→ **Task objective**: The data shown below should all be retyped exactly.

*** Entries shown ***

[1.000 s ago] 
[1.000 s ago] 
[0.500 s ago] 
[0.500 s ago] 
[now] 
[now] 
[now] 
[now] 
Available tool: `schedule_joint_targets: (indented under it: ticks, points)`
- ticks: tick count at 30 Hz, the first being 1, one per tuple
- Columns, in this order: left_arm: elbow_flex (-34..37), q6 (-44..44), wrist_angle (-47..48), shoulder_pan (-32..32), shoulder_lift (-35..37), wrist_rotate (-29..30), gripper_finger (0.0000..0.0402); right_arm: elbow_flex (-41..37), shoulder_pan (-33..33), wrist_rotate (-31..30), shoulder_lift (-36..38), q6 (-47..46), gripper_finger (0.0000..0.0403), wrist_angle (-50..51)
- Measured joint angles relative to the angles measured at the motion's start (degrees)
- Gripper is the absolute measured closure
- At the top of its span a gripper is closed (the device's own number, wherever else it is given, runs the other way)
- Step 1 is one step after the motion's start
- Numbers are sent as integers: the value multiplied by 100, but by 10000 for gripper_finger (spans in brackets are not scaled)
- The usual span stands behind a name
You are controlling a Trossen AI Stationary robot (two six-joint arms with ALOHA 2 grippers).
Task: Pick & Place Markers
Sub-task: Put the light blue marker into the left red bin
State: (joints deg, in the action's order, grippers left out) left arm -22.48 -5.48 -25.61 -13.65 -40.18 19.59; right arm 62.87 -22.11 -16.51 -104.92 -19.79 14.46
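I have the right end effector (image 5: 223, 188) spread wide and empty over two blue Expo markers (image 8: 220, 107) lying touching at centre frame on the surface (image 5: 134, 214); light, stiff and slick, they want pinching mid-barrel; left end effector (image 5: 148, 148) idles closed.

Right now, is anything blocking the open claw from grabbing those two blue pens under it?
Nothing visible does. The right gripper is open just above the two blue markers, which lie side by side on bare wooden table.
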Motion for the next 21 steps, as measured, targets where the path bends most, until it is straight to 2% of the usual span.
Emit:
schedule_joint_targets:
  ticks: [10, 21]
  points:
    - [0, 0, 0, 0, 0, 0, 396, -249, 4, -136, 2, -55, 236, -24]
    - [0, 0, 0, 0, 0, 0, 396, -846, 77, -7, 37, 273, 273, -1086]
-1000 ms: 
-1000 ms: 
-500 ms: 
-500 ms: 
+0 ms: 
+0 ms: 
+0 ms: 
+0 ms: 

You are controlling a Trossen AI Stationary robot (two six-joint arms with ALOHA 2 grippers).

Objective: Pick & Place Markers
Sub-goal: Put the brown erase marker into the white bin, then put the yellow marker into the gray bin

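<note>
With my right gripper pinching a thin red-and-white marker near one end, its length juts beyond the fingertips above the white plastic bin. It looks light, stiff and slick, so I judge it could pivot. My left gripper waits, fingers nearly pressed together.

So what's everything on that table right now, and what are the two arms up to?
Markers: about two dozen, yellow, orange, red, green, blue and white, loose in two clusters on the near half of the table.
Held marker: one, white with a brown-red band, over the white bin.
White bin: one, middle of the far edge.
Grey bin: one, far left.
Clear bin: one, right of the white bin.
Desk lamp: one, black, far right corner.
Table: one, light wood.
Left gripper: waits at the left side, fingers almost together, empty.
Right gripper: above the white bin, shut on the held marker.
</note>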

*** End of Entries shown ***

→ **Final answer**:
[1.000 s ago] 
[1.000 s ago] 
[0.500 s ago] 
[0.500 s ago] 
[now] 
[now] 
[now] 
[now] 
Available tool: `schedule_joint_targets: (indented under it: ticks, points)`
- ticks: tick count at 30 Hz, the first being 1, one per tuple
- Columns, in this order: left_arm: elbow_flex (-34..37), q6 (-44..44), wrist_angle (-47..48), shoulder_pan (-32..32), shoulder_lift (-35..37), wrist_rotate (-29..30), gripper_finger (0.0000..0.0402); right_arm: elbow_flex (-41..37), shoulder_pan (-33..33), wrist_rotate (-31..30), shoulder_lift (-36..38), q6 (-47..46), gripper_finger (0.0000..0.0403), wrist_angle (-50..51)
- Measured joint angles relative to the angles measured at the motion's start (degrees)
- Gripper is the absolute measured closure
- At the top of its span a gripper is closed (the device's own number, wherever else it is given, runs the other way)
- Step 1 is one step after the motion's start
- Numbers are sent as integers: the value multiplied by 100, but by 10000 for gripper_finger (spans in brackets are not scaled)
- The usual span stands behind a name
You are controlling a Trossen AI Stationary robot (two six-joint arms with ALOHA 2 grippers).
Task: Pick & Place Markers
Sub-task: Put the light blue marker into the left red bin
State: (joints deg, in the action's order, grippers left out) left arm -22.48 -5.48 -25.61 -13.65 -40.18 19.59; right arm 62.87 -22.11 -16.51 -104.92 -19.79 14.46
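I have the right end effector (image 5: 223, 188) spread wide and empty over two blue Expo markers (image 8: 220, 107) lying touching at centre frame on the surface (image 5: 134, 214); light, stiff and slick, they want pinching mid-barrel; left end effector (image 5: 148, 148) idles closed.

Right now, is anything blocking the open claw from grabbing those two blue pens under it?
Nothing visible does. The right gripper is open just above the two blue markers, which lie side by side on bare wooden table.
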Motion for the next 21 steps, as measured, targets where the path bends most, until it is straight to 2% of the usual span.
Emit:
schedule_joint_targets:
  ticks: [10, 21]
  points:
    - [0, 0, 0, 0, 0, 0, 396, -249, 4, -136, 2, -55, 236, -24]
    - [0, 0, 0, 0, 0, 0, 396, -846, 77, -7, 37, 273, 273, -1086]
-1000 ms: 
-1000 ms: 
-500 ms: 
-500 ms: 
+0 ms: 
+0 ms: 
+0 ms: 
+0 ms: 

You are controlling a Trossen AI Stationary robot (two six-joint arms with ALOHA 2 grippers).

Objective: Pick & Place Markers
Sub-goal: Put the brown erase marker into the white bin, then put the yellow marker into the gray bin

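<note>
With my right gripper pinching a thin red-and-white marker near one end, its length juts beyond the fingertips above the white plastic bin. It looks light, stiff and slick, so I judge it could pivot. My left gripper waits, fingers nearly pressed together.

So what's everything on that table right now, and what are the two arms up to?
Markers: about two dozen, yellow, orange, red, green, blue and white, loose in two clusters on the near half of the table.
Held marker: one, white with a brown-red band, over the white bin.
White bin: one, middle of the far edge.
Grey bin: one, far left.
Clear bin: one, right of the white bin.
Desk lamp: one, black, far right corner.
Table: one, light wood.
Left gripper: waits at the left side, fingers almost together, empty.
Right gripper: above the white bin, shut on the held marker.
</note>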

The submitted answer is complete.